Lost is undone irretrievably by its rather timorous, tentative take on politicians who habitually string the public along and on rebels who stand firm against the establishment on behalf of the dispossessed. The manner in which it draws an equivalence between the two poles borders on the speciously status quoist.

A news portal journalist, played by Yami Gautam Dhar (she never looks or acts like somebody who wouldn't shy away from getting her hands and feet dirty in pursuit of a story), ferrets around with the aim of unravelling the reasons behind the sudden disappearance of a young Dalit theatre activist (Tushar Pandey) who performs on the streets of Kolkata. Neither her process nor the conclusion she arrives at rises above the uninspired.

The police, in a hurry to brand the missing man a Maoist, attempt a coverup. The scribe is confident that there is much more to the politically sensitive case than what the cops are willing to let on. The needle of suspicion point towards the missing person's girlfriend (Pia Bajpiee).

The journalist begins her own sleuthing, aided and advised by her maternal grandfather, a retired professor who believes that no ideology that promotes violence is above reproach, and her supportive boss (Suman Mukhopadhyay).

The film is unable to fully cash in on Pankaj Kapur's elevating presence. The screenplay by Shyamal Sengupta does not give him - or what he represents - enough by way of a cohesive, consistent character or ideational arc.

In one scene the straightforward professor insists that he sees value in staying away from politics. In another he instinctively and fearlessly stands up to a powerful politician when push comes to shove. Kapur is convincing in both situations but the film's own vacillations are disorienting.

Yami Gautam Dhar, by whom the film lays much store, labours in the service of a lost cause. For one, the female lead barely manages to express the simmering anger of one thwarted and threatened at every step.

Moreover, the film does not delve into the depth of her desperation. The character and the performance do not possess the power required to take the film over the line and guide it into a zone of relative clarity.

The sketchily delineated figures and the contrived twists aren't, however, the film's biggest drawback. It fares much worse in terms of what it does with the themes that it addresses. The missing boy, having presumably faced discrimination because of his caste identity, employs his medium to articulate his people's collective disgruntlement with development models that ride roughshod over disadvantaged and voiceless communities.

Lost also alludes to the gender dynamic that impacts the life of the missing man's married sister. Her husband gives her no quarters and expects her to unquestioningly do his bidding. Not only is she is projected as an antithesis to the self-willed heroine, her brother, too, is nothing like her priggish husband.

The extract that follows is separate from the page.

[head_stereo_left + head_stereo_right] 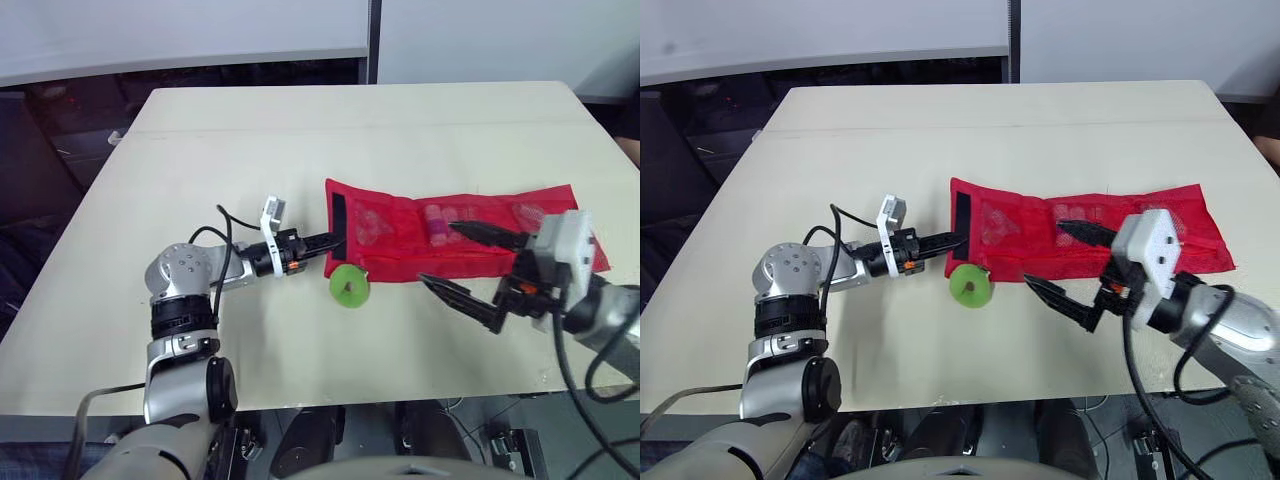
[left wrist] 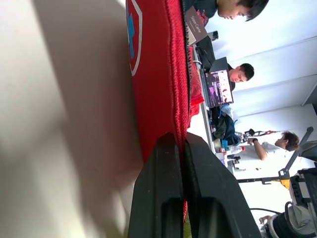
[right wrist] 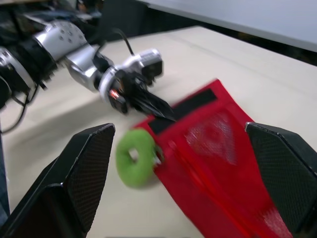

The female protagonist lives and breathes at the other end of the spectrum. She has made a life and career for herself without the support of her construction tycoon-father. In fact, she is usually at loggerheads with her dad.

On the face of it, the noises that Lost makes seem in a broad sense to be perfectly in order. But flowing under the film's surface is a disingenuous effort to paint the exploiter and the exploited, the perpetrator and the resister with the same brush.

Lost apportions blame equally to the cynical and corrupt politician (Rahul Khanna, in one of his rare film appearances, more suave than smarmy) who works the system for his own benefit and a rebel leader (Kaushik Sen) who fights for an inclusive, equitable society where the land and civil rights of the poor aren't trampled upon by the powerful and the wealthy.

Lost would have us believe that the youth of this country are as likely to be manipulated by rebels as by those that have the entire system at their mercy. Also, it cites statistics about the high number of people who go missing in this country every day and links it the more specific issue of the victimisation of political activists. That is a massive stretch.

Lost in a maze of conflicting signals, Lost is a dispiritingly dithering shot at understanding the battle that rages between the essential and the expedient in a land of many intractable faultlines.